- Try it
A verbatim reproduction of the lines below, from the line containing "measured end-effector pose" through the line containing "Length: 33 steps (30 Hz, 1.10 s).", both ends included, is the whole required output.

··· Given material ···

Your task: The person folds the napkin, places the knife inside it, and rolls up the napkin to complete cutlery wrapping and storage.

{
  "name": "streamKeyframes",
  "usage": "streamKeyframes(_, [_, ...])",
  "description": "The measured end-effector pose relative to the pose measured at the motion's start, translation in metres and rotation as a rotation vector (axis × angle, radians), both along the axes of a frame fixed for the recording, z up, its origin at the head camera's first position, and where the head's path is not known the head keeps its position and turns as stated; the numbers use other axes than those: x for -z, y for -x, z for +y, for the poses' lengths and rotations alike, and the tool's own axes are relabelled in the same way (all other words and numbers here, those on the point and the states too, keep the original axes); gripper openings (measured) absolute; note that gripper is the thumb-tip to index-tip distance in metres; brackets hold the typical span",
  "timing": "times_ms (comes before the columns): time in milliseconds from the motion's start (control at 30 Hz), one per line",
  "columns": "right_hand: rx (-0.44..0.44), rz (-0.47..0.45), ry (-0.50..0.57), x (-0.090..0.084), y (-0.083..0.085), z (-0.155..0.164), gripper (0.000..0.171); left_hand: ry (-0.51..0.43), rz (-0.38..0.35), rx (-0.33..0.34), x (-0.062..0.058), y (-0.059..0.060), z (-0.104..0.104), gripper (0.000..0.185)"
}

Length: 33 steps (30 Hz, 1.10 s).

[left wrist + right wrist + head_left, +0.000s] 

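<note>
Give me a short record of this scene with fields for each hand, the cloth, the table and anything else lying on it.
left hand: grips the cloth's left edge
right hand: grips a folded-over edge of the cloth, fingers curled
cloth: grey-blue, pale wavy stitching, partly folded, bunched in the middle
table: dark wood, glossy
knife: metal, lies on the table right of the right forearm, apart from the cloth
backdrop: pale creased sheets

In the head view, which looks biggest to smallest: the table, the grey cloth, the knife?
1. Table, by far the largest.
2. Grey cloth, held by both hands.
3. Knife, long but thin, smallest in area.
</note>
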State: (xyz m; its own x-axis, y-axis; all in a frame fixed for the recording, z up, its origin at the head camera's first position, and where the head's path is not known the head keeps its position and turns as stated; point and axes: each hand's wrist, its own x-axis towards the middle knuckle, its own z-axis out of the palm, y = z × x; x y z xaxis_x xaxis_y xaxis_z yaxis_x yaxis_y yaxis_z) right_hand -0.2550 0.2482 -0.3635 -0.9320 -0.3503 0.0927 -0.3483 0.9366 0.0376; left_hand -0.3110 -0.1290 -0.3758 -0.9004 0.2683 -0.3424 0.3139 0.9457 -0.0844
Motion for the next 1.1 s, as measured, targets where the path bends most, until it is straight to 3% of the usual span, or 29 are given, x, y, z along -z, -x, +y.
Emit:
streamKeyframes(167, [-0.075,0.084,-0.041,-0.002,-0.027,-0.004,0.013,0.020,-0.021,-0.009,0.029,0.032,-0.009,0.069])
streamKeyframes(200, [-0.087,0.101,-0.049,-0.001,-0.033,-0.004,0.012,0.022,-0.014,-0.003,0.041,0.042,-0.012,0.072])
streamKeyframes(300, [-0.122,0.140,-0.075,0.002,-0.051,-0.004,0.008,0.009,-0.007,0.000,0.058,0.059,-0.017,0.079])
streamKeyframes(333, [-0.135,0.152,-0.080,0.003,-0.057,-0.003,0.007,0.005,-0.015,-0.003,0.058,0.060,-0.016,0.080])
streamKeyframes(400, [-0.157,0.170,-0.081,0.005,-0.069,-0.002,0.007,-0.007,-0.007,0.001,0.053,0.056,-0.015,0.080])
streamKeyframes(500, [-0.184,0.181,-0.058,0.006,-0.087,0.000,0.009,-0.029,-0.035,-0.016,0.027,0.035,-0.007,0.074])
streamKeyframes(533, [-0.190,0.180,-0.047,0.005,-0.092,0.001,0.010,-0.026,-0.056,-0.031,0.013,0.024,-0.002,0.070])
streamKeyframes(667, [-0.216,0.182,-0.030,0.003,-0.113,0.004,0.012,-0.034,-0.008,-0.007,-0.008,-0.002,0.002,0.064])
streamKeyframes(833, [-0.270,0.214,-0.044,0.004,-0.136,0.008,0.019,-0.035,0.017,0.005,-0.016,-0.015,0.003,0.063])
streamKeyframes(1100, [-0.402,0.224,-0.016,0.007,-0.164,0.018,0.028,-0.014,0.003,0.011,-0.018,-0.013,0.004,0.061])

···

- Exercise output
  "description": "The measured end-effector pose relative to the pose measured at the motion's start, translation in metres and rotation as a rotation vector (axis × angle, radians), both along the axes of a frame fixed for the recording, z up, its origin at the head camera's first position, and where the head's path is not known the head keeps its position and turns as stated; the numbers use other axes than those: x for -z, y for -x, z for +y, for the poses' lengths and rotations alike, and the tool's own axes are relabelled in the same way (all other words and numbers here, those on the point and the states too, keep the original axes); gripper openings (measured) absolute; note that gripper is the thumb-tip to index-tip distance in metres; brackets hold the typical span",
  "timing": "times_ms (comes before the columns): time in milliseconds from the motion's start (control at 30 Hz), one per line",
  "columns": "right_hand: rx (-0.44..0.44), rz (-0.47..0.45), ry (-0.50..0.57), x (-0.090..0.084), y (-0.083..0.085), z (-0.155..0.164), gripper (0.000..0.171); left_hand: ry (-0.51..0.43), rz (-0.38..0.35), rx (-0.33..0.34), x (-0.062..0.058), y (-0.059..0.060), z (-0.104..0.104), gripper (0.000..0.185)"
}

Length: 33 steps (30 Hz, 1.10 s).

The answer is now complete.